Santo Tomás de Aquino, se pregunta en la Suma Teológica si la fortaleza es una virtud. Y responde que según Aristóteles “la virtud es la que hace bueno al que la posee y a sus obras buenas”. “El bien del hombre –dice Santo Tomás– está en conformarse a la razón […] por lo cual compete a la virtud humana hacer que el hombre y sus obras estén de acuerdo con la razón”. Y señala que uno de los obstáculos que impide a la voluntad seguir la rectitud de la razón es que la voluntad tiende a desviarse de la razón por algo difícil e inminente. “En la supresión de este obstáculo se requiere la fortaleza del alma para hacer frente a tales dificultades, lo mismo que el hombre por su fortaleza corporal vence y rechaza los obstáculos corporales. Por lo cual es evidente que la fortaleza es una virtud, en cuanto hace al hombre obrar según la razón”.
La fortaleza se ocupa, sobre todo, según Santo Tomás, de “vencer el temor a las cosas difíciles, que pueden retraer a la voluntad de seguir la razón. Por otra parte, es necesario no sólo soportar con firmeza la embestida de estas dificultades reprimiendo el temor, sino también atacar moderadamente, por ejemplo, cuando sea necesario eliminar esas dificultades para tener seguridad en el futuro. Y esto parece propio de la audacia. Por tanto, la fortaleza tiene por objeto los temores y audacias en cuanto reprime los primeros y modera las segundas”.

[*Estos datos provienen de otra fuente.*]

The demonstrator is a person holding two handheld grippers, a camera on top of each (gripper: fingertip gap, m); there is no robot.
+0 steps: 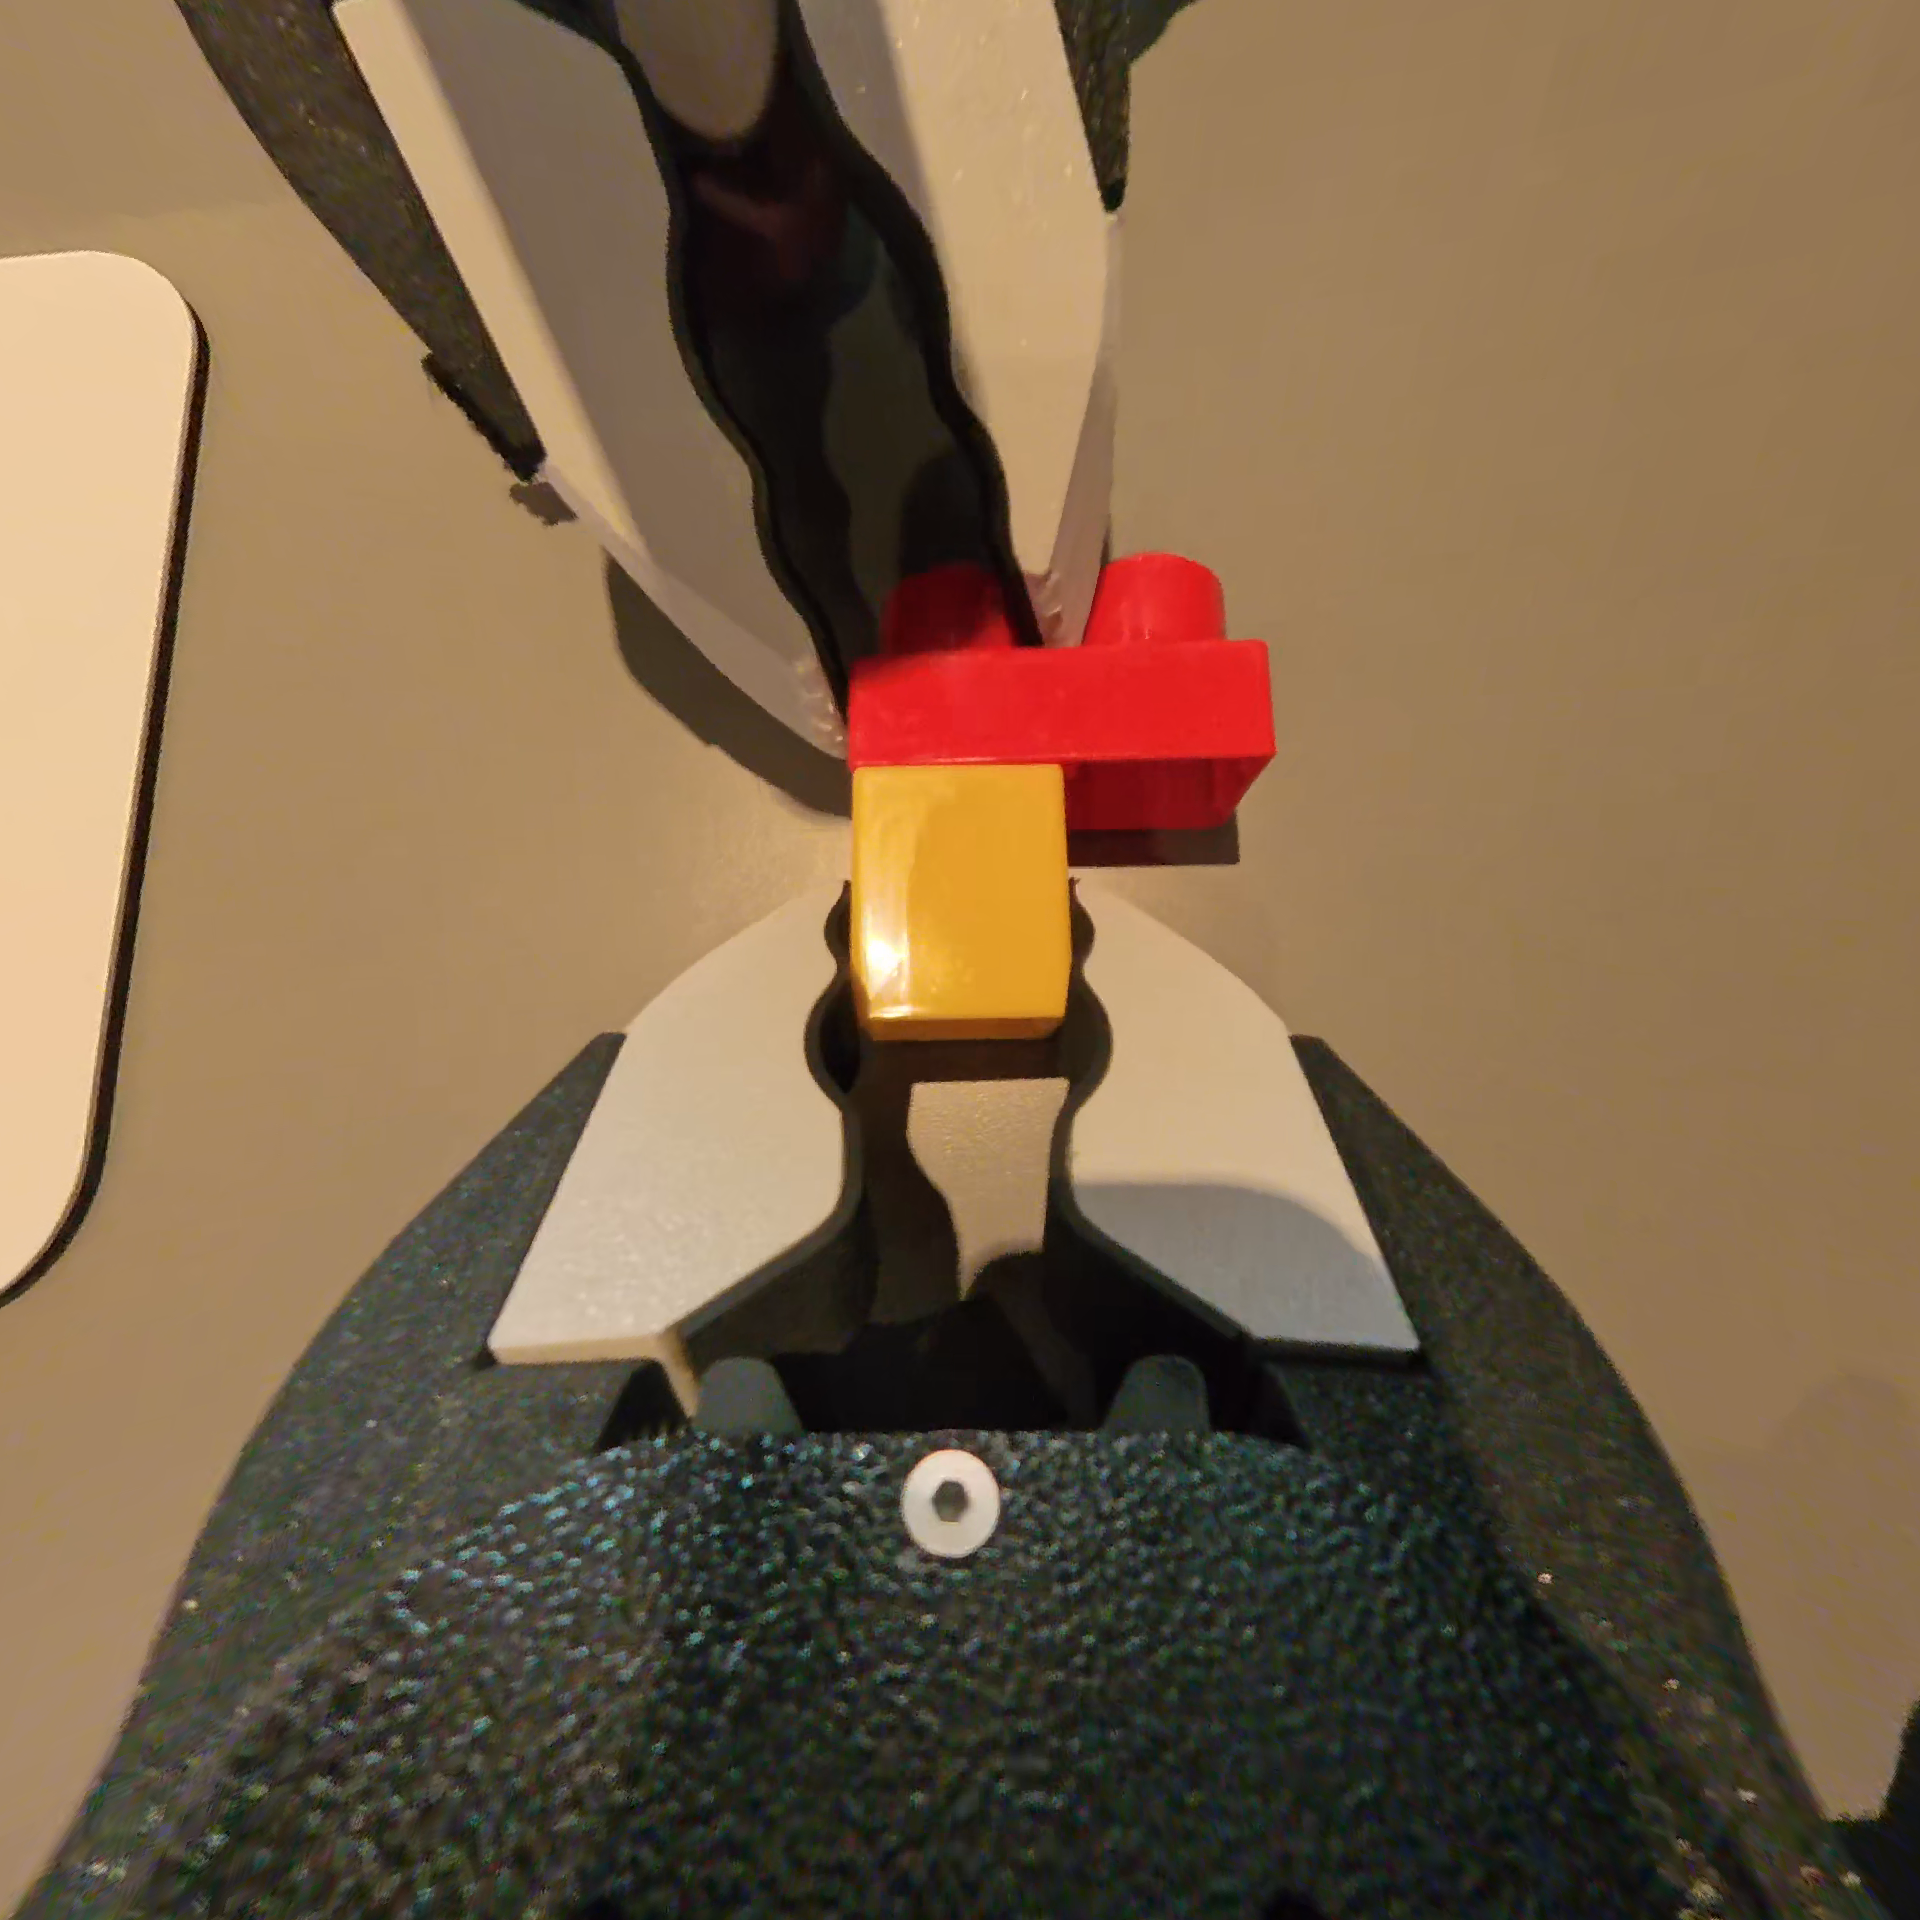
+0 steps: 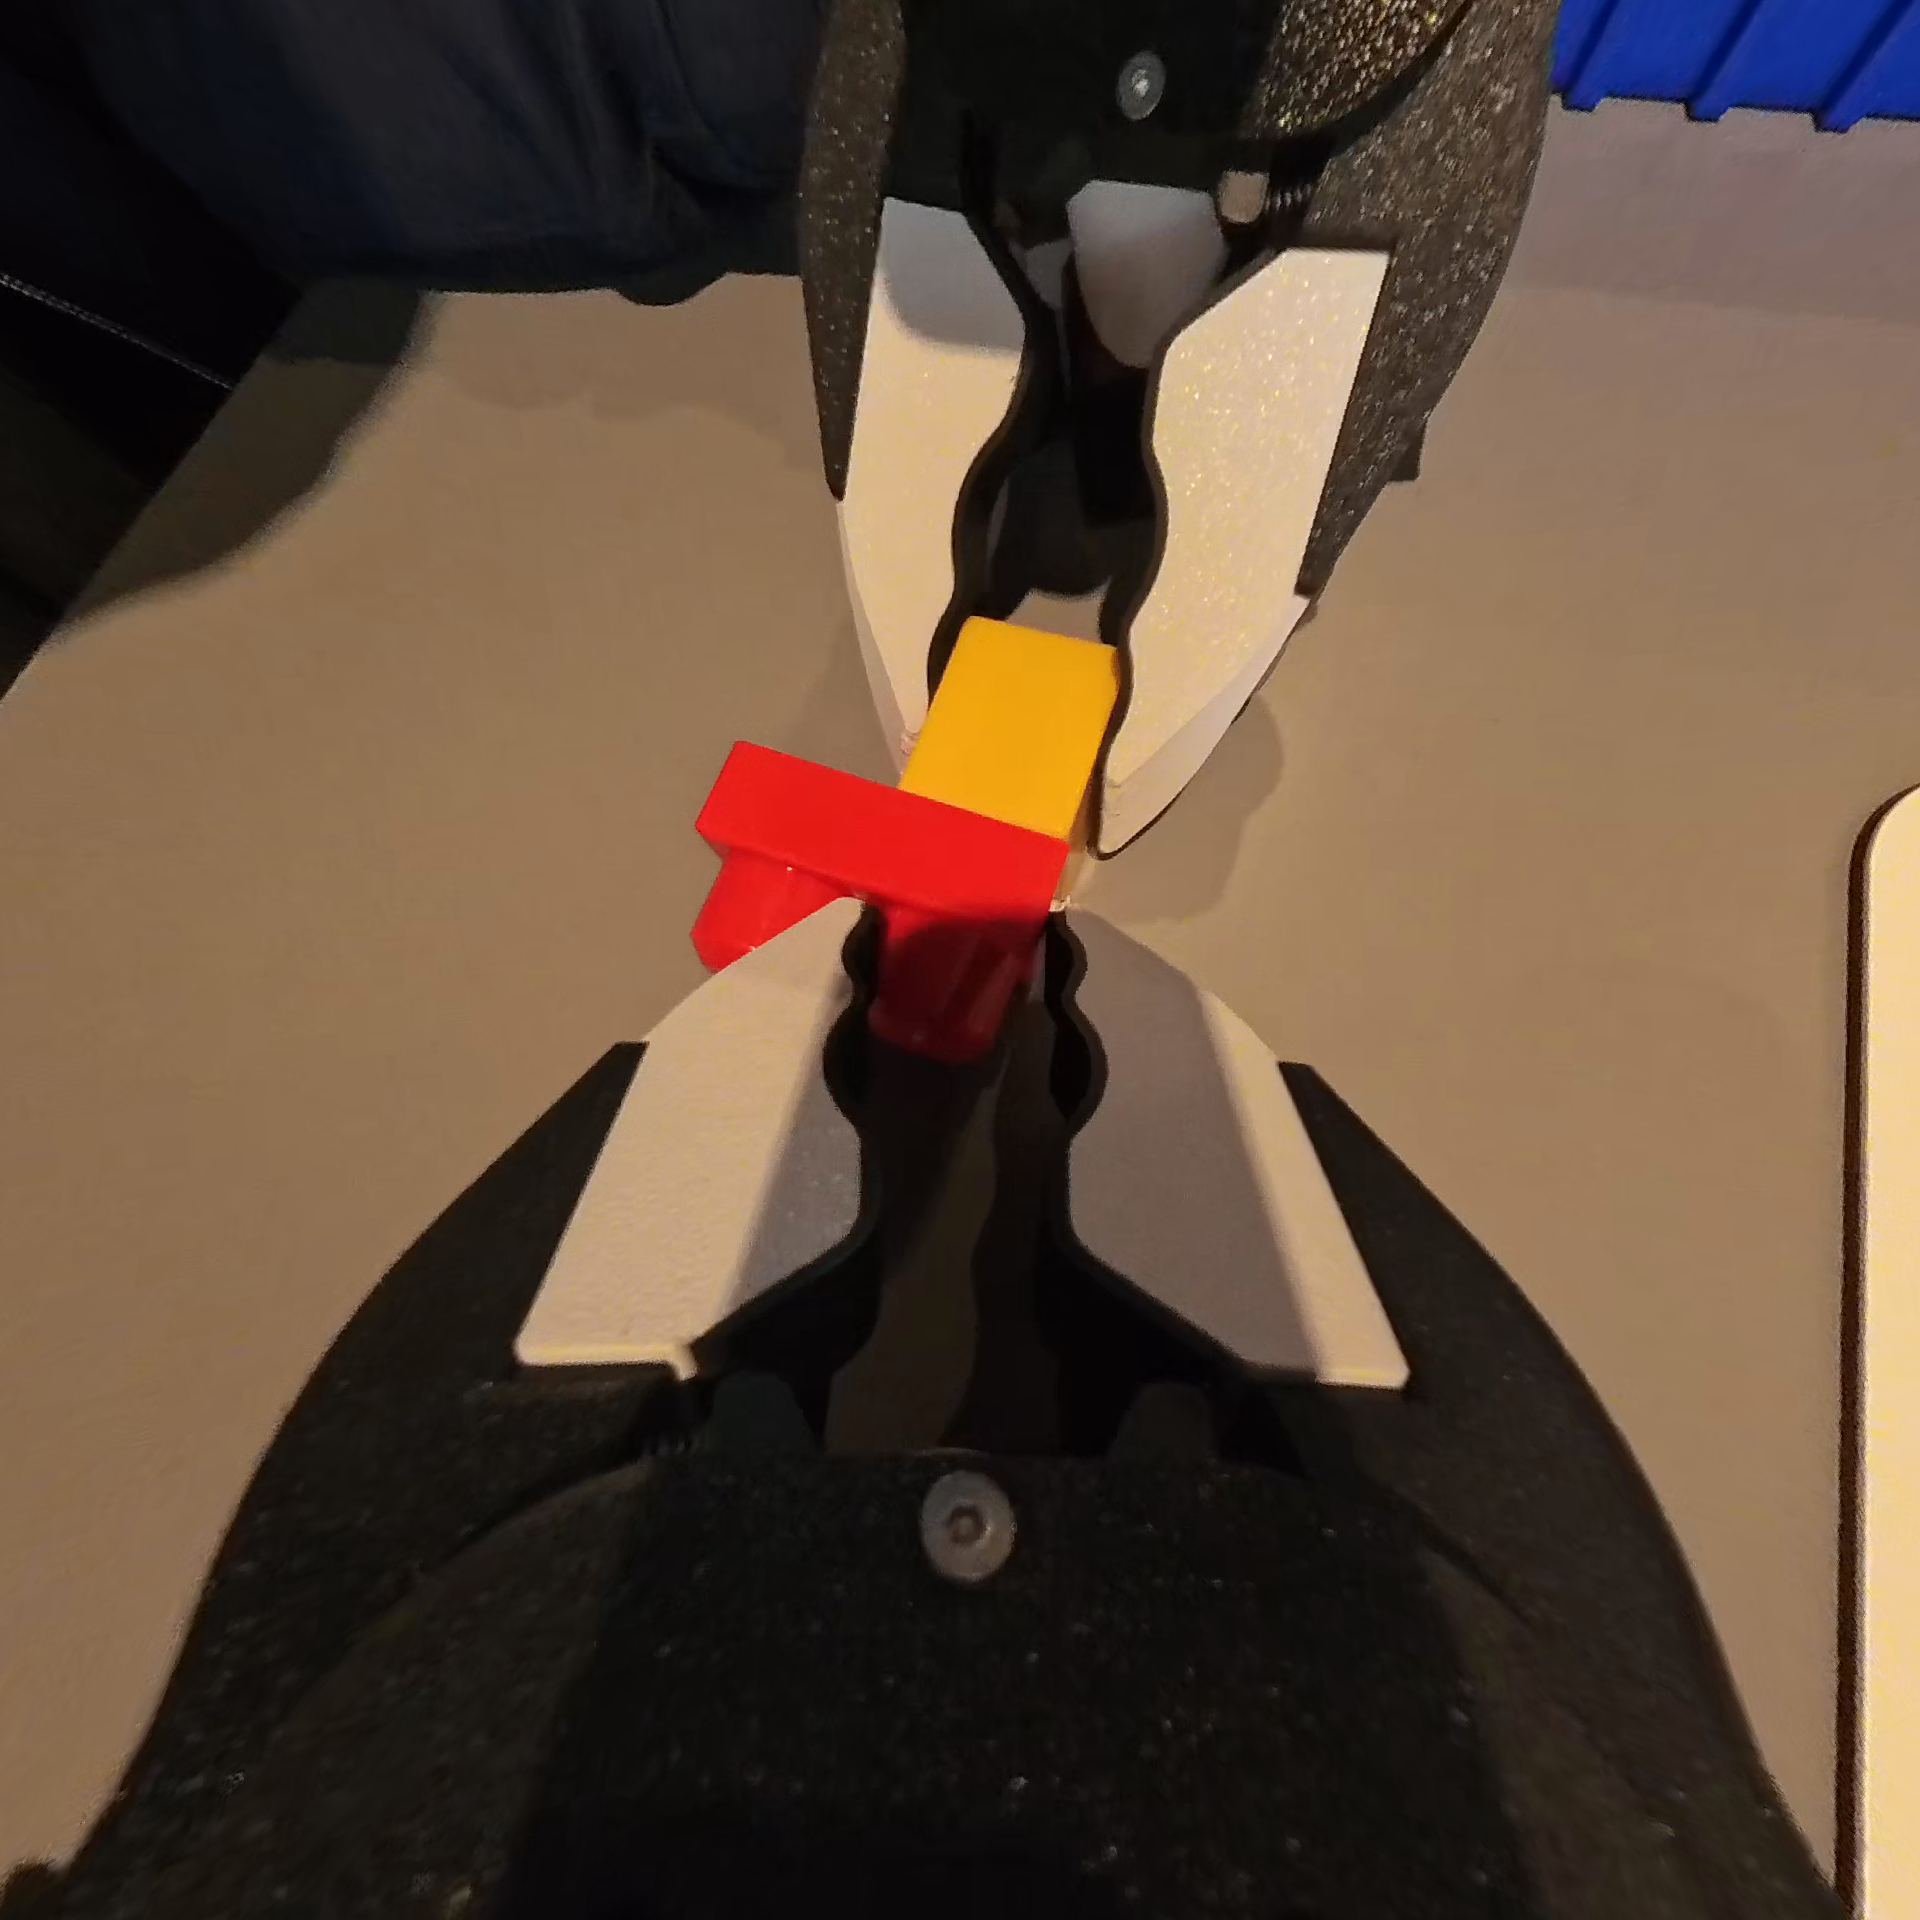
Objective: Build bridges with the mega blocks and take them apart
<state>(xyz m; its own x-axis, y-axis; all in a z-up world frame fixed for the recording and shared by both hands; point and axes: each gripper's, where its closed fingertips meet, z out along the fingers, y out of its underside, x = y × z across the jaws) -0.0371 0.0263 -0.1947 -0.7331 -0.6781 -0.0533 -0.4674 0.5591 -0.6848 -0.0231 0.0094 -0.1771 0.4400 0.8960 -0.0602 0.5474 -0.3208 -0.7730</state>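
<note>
A yellow block (image 1: 956,904) and a red two-stud block (image 1: 1060,707) are joined: the yellow one sits under one half of the red one. My left gripper (image 1: 961,914) is shut on the yellow block. My right gripper (image 1: 951,644) comes in from the opposite side, shut on one red stud. In the right wrist view, my right gripper (image 2: 951,935) clamps that stud of the red block (image 2: 883,831). Opposite it, my left gripper (image 2: 1008,769) holds the yellow block (image 2: 1013,727). The red block's other stud sticks out free to the side.
The tan table (image 1: 1558,520) lies under both grippers. A white board with a rounded corner (image 1: 73,727) lies to the side and also shows in the right wrist view (image 2: 1891,1247). A blue ridged object (image 2: 1714,52) and a dark sleeve (image 2: 312,156) are at the far table edge. Only a small space, under 4 cm, lies between the two pairs of fingers. Left tips and right tips are each some 30 centimeters from the blue ridged object (image 2: 1714,52).
</note>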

Por su parte, el Catecismo de la Iglesia Católica dice en el Nº 1808, que “la fortaleza es la virtud moral que asegura en las dificultades la firmeza y la constancia en la búsqueda del bien. Reafirma la resolución de resistir a las tentaciones y de superar los obstáculos en la vida moral. La virtud de la fortaleza hace capaz de vencer el temor, incluso a la muerte, y de hacer frente a las pruebas y a las persecuciones. Capacita para ir hasta la renuncia y el sacrificio de la propia vida por defender una causa justa. “Mi fuerza y mi cántico es el Señor” (Sal 118, 14). “En el mundo tendréis tribulación. Pero ¡ánimo!: Yo he vencido al mundo” (Jn. 16, 33).
Ahora, bien ¿hay algo que distinga la fortaleza cristiana de la fortaleza natural? Porque es evidente que un ateo, es capaz de vivir la virtud natural de la fortaleza. Josepf Pieper dice en Las virtudes fundamentales, que “la diferencia entre la fortaleza cristiana y la fortaleza meramente natural radica, en último extremo, en la virtud teologal de la esperanza. Toda esperanza nos dice: acabará bien, tendrá un buen fin”.
El cristiano tiene, por tanto, más motivos que el ateo para ser fuerte: si en defensa de su fe debe entregar su vida, sabe que el premio que le espera es mucho mayor que su pérdida, y por eso la acepta con coraje, e incluso con alegría. Pieper cita la frase de las Sagradas Escrituras: “Aun cuando me diere la muerte, esperaré en Él” (Job 13, 15).
“La esperanza cristiana –apunta Pieper– es principalmente y ante todo la dirección de la existencia del hombre a la perfección de su naturaleza, a la saciedad de su esencia, a su última realización, a la plenitud del ser, a la que corresponde, por tanto, también la plenitud de la suerte, o, mejor dicho, de la felicidad. Por el contrario, “la fortaleza desesperada del ‘ocaso heroico’ es en el fondo nihilista, mira a la nada; sus partidarios creen poder soportar la nada. La fortaleza del cristiano, en cambio, se nutre de la esperanza en la realidad suprema de la vida, en la vida eterna; en un nuevo cielo y en una nueva tierra”.
Además, dice Pieper, “el fundamento real de la fortaleza cristiana es el hecho metafísico de la existencia de la iniquidad: del mal humano y del mal diabólico, del mal en la doble figura de culpa y de castigo, es decir, del mal que hacemos y del mal que padecemos”.
Si no existiera el mal, la fortaleza –como la templanza– no tendría sentido porque es una virtud que se opone a una tendencia desordenada, y, por tanto, mala.
“Combatir este poder que aterra –ya sea resistiéndolo, ya atacándolo– es misión de la fortaleza”, concluye Pieper. Combatir ese mal, es un bien arduo. Y para alcanzarlo, se requiere de virtud.
En suma, existe el mal que tira “hacia abajo” nuestra naturaleza herida por el pecado. Nuestra razón, sin embargo, nos tira “hacia arriba”, hacia la verdad, hacia el bien. Si asentimos con nuestra voluntad, y rechazamos la invitación de las bajas pasiones que nos tiran hacia abajo, estaremos viviendo la virtud de la fortaleza, siendo virtuosos, conquistando el bien arduo.